Task objective. Every line below between the line holding "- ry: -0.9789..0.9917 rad" and the line holding "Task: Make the", inclusive, should be repeated exactly, and all other lines omitted.

Supplied information.
== == ==
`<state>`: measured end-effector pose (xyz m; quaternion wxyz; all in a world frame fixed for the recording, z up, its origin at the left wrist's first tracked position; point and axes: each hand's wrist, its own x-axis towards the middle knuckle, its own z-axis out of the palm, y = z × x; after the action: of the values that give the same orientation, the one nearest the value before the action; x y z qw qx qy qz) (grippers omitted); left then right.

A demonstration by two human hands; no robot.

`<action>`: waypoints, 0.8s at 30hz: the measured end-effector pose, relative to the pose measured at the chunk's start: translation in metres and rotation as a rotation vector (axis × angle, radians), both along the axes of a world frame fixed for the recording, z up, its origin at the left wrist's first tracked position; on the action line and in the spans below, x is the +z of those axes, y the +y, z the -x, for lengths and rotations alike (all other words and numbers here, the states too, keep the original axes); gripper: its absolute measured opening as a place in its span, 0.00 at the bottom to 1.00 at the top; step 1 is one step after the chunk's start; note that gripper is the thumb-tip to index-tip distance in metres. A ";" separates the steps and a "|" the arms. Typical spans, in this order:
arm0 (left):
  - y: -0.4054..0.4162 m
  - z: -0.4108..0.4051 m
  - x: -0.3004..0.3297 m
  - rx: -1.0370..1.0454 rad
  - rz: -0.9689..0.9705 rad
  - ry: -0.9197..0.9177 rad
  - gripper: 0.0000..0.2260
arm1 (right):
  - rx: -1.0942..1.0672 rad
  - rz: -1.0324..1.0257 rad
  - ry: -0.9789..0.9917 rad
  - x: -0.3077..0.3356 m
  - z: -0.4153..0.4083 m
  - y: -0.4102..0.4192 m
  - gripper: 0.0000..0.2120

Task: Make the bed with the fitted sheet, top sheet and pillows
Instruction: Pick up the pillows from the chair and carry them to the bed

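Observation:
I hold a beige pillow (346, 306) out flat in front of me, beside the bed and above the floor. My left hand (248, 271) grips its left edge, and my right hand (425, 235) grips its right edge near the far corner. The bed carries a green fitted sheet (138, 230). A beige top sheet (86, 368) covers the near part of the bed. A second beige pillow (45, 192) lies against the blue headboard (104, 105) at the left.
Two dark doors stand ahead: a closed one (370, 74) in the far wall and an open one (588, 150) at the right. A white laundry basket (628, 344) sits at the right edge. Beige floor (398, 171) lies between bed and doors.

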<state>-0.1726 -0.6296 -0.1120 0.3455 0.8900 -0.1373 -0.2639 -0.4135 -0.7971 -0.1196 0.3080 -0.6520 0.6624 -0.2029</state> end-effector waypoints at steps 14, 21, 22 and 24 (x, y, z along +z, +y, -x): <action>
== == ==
Response box.
  - ry: -0.9789..0.9917 rad
  - x: -0.3077..0.3356 m
  - z: -0.4153..0.4083 m
  - y: -0.4102..0.4192 m
  - gripper: 0.0000..0.2120

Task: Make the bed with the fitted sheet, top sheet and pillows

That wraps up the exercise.